By the midpoint of Une vieille maitresse I already knew that Catherine Breillat would be my next project. I’ve always been a bit intimidated by her reputation, I think, which is why I chose this film to be my introduction to her work. A period piece reputed to be relatively tame by Breillat’s standards, Une vieille maitresse proved to be one of my great surprises at the festival. The film is built around a classic love triangle. The rakish Ryno de Marigny is soon to wed Hermangarde, a precious young aristocrat, and, so, has agreed to abandon his ten-year affair with Vellini, a stereotypically hot-blooded, dark-haired Spaniard. In this battle between a Man, his Madonna, and his Whore (and the archetypes were surely part of the appeal for Breillat), there’s a kind of dialectic created between the public sphere of mannered, polite society and the private places where desire and emotion are freed. Much of the film’s action occurs in a flashback, as Marigny recounts his relationship with Vellini to Hermangarde’s grandmother, a disarmingly frank “18th century woman” (as she describes herself) who acts as his confessor. The posh parlor where Marigny tells his tale exists somewhere between the two spheres of conflict, and Breillat seems as interested in the seductions that occur there as she does with anything that happens in Marigny’s bedroom.

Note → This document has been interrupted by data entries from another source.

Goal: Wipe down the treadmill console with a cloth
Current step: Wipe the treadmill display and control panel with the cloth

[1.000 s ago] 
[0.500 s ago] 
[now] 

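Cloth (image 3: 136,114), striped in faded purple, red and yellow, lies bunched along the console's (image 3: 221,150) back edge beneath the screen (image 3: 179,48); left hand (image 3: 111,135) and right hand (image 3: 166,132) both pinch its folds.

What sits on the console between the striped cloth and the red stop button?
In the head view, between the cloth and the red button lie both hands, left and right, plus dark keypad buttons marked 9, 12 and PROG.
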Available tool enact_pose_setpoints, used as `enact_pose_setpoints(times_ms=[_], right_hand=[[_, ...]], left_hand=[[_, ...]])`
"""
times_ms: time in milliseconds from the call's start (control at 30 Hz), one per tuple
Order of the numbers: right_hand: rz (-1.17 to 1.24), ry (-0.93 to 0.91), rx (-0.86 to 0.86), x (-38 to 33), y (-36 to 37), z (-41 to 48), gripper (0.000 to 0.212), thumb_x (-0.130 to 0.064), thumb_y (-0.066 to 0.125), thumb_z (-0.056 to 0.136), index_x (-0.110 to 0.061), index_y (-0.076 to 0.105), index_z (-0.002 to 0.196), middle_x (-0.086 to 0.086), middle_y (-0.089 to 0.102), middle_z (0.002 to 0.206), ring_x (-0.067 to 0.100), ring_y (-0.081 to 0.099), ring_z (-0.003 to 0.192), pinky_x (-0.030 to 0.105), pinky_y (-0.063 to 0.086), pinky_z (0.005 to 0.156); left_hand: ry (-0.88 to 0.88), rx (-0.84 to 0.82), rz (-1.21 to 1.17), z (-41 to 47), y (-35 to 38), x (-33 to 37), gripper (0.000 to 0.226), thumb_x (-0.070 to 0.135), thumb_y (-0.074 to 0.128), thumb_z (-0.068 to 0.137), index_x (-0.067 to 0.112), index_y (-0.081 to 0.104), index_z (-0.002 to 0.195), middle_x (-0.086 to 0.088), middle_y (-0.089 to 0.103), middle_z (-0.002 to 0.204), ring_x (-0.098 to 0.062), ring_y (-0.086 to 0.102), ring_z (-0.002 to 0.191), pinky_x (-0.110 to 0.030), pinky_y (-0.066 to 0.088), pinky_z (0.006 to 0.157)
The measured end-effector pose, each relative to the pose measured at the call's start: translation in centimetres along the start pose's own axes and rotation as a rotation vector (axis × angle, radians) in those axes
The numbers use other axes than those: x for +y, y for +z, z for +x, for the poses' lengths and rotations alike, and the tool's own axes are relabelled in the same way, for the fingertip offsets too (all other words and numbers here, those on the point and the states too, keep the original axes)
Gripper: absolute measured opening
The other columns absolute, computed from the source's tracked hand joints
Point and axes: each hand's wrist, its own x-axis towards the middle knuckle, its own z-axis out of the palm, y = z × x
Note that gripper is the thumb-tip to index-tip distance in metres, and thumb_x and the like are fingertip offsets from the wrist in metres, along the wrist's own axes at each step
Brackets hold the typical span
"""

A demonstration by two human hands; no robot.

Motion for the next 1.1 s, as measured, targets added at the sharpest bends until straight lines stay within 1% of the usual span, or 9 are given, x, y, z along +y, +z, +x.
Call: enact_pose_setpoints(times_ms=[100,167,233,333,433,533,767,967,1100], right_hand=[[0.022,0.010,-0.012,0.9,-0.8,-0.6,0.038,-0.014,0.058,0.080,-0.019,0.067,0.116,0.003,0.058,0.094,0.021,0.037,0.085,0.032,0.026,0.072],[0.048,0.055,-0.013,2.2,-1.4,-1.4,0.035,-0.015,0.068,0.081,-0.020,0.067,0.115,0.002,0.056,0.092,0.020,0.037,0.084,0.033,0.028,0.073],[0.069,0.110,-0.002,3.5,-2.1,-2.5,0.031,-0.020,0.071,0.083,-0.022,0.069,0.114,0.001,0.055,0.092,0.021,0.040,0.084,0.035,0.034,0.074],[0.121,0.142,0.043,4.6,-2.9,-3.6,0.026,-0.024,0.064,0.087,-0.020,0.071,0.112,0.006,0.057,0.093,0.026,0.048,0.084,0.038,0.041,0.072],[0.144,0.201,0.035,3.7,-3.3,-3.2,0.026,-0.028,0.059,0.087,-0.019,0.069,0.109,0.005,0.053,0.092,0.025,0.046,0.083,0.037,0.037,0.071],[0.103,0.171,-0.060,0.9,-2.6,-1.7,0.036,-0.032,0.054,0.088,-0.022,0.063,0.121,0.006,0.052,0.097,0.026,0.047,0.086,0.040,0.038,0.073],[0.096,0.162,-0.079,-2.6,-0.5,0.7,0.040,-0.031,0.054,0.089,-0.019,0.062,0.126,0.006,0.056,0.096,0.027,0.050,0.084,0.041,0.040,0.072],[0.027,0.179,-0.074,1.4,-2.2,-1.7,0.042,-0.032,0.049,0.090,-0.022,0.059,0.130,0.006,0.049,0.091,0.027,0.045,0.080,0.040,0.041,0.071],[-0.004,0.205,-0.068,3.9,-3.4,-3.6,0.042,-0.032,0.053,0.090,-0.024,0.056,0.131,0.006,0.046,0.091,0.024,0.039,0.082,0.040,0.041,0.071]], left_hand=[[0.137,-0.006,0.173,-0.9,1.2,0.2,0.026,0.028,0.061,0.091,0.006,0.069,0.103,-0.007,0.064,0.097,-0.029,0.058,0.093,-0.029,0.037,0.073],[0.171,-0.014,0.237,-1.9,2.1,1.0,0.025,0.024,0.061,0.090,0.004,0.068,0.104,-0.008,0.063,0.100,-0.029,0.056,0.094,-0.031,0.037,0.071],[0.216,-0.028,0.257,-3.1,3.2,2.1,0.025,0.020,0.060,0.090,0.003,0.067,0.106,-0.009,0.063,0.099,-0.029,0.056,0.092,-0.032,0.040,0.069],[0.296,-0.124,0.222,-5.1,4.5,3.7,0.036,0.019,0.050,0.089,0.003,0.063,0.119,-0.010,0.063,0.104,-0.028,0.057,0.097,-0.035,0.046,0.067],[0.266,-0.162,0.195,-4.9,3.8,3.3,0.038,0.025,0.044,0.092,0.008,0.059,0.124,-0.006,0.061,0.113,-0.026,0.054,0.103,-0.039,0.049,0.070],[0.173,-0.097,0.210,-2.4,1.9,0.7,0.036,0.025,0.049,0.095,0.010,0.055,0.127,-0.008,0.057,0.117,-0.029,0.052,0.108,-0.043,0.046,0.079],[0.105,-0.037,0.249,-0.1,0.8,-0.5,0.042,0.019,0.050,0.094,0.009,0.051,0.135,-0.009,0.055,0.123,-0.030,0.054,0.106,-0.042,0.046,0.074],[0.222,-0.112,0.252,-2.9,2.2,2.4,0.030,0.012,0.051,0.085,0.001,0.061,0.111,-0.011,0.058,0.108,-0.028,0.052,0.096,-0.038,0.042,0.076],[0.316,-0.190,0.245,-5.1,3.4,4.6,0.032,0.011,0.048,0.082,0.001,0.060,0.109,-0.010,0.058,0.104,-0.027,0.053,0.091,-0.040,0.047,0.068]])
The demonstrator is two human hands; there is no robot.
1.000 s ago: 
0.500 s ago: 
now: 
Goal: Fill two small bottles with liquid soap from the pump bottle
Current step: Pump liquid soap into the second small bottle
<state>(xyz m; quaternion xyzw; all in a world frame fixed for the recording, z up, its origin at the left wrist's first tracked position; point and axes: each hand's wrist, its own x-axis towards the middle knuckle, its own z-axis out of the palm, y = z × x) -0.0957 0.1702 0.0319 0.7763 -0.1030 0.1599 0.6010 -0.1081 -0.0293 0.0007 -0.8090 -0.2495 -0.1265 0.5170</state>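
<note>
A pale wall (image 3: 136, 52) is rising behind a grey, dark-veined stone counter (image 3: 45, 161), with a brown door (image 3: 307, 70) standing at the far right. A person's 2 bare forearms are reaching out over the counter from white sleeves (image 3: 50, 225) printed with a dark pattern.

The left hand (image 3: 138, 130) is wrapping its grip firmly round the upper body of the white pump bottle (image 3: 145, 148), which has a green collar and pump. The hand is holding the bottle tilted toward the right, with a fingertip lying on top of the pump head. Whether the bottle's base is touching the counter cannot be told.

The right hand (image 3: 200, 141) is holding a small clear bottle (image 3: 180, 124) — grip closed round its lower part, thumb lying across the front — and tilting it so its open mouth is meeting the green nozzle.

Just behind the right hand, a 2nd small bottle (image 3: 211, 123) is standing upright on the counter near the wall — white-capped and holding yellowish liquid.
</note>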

Which isn’t to say that the goings-on between the rake and his women are anything less than fascinating. Une vieille maitresse features a show-stopper of a sex scene, a verbal and physical battle between Marigny and Vellini that leaves them both exhausted and satisfied — temporarily, at least. Mid-coitus, Vellini begins to tease Marigny about his most recent lover, a woman he admits is bumbling and cold in the bedroom. The power struggle between them is brilliant to watch, as each tests and transgresses the other’s limits. It probably goes without saying that Asia Argento steals every scene, but Breillat’s staging of their bodies, more than anything else, is what has provoked my curiosity about her work.

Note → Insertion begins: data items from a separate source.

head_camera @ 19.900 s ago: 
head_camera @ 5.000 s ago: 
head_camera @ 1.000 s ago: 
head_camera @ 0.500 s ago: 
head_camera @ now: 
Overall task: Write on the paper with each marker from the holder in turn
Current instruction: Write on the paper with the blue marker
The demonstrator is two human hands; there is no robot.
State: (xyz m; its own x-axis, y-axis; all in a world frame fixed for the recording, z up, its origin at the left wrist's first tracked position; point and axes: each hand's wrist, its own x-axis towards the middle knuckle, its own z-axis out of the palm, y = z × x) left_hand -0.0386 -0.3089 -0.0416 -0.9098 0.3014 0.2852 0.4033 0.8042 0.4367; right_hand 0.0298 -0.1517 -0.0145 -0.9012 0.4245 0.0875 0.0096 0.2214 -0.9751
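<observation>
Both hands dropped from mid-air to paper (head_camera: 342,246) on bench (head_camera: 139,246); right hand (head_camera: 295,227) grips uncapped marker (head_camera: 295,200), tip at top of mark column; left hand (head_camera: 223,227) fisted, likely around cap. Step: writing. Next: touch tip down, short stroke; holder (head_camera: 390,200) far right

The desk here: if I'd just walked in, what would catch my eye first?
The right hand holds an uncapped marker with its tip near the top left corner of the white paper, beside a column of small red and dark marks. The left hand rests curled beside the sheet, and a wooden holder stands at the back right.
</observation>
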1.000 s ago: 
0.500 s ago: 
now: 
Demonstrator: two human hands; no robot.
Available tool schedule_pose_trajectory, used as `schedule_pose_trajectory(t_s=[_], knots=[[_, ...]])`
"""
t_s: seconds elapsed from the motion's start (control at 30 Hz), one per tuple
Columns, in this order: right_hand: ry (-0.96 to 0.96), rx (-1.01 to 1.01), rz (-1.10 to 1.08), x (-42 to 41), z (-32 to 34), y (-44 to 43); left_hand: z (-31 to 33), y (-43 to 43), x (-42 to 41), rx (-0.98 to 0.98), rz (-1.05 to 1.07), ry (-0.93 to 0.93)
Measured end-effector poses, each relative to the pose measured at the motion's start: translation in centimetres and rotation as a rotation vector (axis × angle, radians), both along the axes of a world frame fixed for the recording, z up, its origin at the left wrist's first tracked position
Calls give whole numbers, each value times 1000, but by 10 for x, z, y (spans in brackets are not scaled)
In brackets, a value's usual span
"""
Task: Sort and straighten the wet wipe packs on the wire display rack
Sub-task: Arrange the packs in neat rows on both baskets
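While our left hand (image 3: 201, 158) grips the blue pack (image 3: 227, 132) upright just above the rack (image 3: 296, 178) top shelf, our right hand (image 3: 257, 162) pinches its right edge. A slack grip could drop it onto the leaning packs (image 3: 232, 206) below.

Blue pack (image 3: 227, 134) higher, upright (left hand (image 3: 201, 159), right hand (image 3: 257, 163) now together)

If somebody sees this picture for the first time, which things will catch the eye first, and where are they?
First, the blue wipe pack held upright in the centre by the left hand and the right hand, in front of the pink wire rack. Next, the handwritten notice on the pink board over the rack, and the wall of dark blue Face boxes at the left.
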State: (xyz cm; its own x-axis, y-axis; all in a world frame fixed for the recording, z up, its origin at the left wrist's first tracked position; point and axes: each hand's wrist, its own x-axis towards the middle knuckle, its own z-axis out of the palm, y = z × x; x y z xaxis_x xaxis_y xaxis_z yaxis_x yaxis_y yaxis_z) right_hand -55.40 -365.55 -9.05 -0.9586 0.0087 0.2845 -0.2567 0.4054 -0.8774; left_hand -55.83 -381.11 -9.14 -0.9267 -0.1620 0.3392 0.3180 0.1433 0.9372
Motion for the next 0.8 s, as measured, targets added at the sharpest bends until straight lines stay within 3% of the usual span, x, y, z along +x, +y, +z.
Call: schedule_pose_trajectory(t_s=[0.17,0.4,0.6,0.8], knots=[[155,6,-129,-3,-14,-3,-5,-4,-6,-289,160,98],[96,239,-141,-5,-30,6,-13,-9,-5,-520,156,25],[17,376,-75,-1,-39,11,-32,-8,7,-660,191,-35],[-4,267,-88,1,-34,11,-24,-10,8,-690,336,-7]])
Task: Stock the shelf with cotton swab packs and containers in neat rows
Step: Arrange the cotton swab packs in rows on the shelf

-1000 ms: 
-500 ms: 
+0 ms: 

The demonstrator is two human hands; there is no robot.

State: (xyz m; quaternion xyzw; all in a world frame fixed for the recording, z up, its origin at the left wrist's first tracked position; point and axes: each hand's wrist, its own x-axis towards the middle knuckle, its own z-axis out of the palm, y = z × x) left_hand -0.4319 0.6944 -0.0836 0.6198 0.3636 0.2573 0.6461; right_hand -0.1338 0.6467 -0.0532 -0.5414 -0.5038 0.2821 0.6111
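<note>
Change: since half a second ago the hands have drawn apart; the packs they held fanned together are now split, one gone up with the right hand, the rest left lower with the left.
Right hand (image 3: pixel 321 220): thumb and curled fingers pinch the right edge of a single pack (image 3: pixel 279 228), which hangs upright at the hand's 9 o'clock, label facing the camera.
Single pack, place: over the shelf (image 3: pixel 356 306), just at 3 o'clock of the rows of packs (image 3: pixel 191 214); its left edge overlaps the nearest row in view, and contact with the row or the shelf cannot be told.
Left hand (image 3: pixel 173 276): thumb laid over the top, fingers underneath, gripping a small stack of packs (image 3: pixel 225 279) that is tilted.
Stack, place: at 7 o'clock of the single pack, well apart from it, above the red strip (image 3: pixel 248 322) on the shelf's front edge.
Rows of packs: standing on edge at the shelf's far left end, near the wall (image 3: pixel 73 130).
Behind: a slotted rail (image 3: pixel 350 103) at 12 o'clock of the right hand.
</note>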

Redacted. In March 2006, a small band of American soldiers raped a 14-year-old Iraqi girl then murdered the child and her family in order to cover up their crime. If you’re imagination is so withered that, after reading that sentence, you’re unable to extrapolate from it the many and various tragedies it contains, maybe you should go see Redacted. Brian De Palma seems to think it will help. (If irony and righteous anger are good enough for De Palma, they’re good enough for me.)

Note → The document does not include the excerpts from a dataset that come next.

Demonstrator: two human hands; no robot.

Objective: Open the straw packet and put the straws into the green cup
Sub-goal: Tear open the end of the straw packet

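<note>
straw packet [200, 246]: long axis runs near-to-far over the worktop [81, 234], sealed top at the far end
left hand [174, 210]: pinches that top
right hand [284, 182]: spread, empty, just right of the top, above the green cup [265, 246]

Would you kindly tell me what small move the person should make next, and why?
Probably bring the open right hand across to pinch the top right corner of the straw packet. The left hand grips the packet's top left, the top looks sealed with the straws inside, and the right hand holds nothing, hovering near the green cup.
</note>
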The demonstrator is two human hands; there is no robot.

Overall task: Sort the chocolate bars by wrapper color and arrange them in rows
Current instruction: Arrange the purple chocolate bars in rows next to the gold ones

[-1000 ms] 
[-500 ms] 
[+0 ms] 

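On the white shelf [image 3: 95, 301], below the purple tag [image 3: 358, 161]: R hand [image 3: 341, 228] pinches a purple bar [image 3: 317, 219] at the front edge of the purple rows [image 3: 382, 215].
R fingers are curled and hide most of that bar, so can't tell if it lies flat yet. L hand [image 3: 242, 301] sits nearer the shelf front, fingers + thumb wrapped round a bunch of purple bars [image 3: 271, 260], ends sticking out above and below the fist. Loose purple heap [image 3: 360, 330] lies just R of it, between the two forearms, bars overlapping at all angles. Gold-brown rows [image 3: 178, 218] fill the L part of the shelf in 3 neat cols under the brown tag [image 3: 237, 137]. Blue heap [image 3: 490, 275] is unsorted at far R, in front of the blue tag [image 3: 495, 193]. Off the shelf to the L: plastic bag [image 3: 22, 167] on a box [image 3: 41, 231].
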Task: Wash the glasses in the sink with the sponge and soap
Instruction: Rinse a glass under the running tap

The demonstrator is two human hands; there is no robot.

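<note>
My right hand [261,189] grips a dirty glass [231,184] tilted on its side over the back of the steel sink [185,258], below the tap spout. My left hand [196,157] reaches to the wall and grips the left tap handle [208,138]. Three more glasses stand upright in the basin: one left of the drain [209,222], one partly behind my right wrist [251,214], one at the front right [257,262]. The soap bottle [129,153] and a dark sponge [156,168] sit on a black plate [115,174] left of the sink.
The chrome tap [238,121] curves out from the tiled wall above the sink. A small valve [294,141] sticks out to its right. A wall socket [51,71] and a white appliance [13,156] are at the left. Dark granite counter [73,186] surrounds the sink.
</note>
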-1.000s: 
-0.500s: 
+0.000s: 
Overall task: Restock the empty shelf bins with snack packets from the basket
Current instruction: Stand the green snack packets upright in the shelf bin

Dans la ville de Sylvie* opens with a long, static medium shot of the film’s nameless protagonist sitting alone on his bed, staring intently into the distance. By the end of the seventh day of TIFF, I’d become accustomed to shots like this. The long, static take has come to define an aesthetic that’s en vogue at international festivals these days. (I wonder if it isn’t becoming a new “Tradition of Quality,” in fact.) But there was something slightly different about this particular image, because the character was clearly thinking intently as well. Rather than being a purely formal experience, another moment of cinematic contemplation, this was also narrative. And, sure enough, after several minutes of staring silently, the protagonist (director Jose Luis Guerin calls him “the dreamer”) completes his thought, takes up his pencil, and scribbles into his notebook. He’s a poet and artist, we learn, and he’s recently arrived in Strasbourg, the French town where, six years earlier, he’d met a young student named Sylvie.
I knew I’d found my favorite film of the festival when, two or three minutes into an early sequence at a streetside cafe, it became apparent that we wouldn’t be leaving anytime soon. Guerin was having too much fun with that old cinematic war horse, the Kuleshov Effect, forcing his audience into the perspective of “the dreamer” and, in the process, making one of those films sure to pique the curiosity (and possibly the outrage) of the Mulveyites: a film about men looking at women. It sounds so simple (and simple-minded, even) now that I’ve described Sylvie, but the film is so perfectly executed that, even on a second viewing, I found myself completely seduced by it. And I use the word “seduced” quite deliberately. There’s no denying the male, heteronormative gaze adopted by Guerin’s camera, and I worry that I’m too quick to defend a film that has given me only what the cinema always gives me: free license to oggle women. But something curious happens over the course of Sylvie. By the final sequence, which echoes the earlier cafe scene, we’ve been retrained in a new way of looking. Perhaps I should only speak for myself here, but I felt my gaze become desexualized. The women who walk into and out of “the dreamer’s” frame are no longer just obscure objects of desire. Instead, each takes on that same strange character we find in Tarkovsky’s heroines. I usually name the shot of Margarita Terekhova sitting on the fence in Mirror as my all-time favorite movie image, and the last ten minutes of Sylvie plays like an avant-garde remix of it.
* a.k.a. En la Ciudad de Sylvia or In the City of Sylvia. Why her name changes from Sylvie to Sylvia I don’t know, because it’s definitely Sylvie in the film.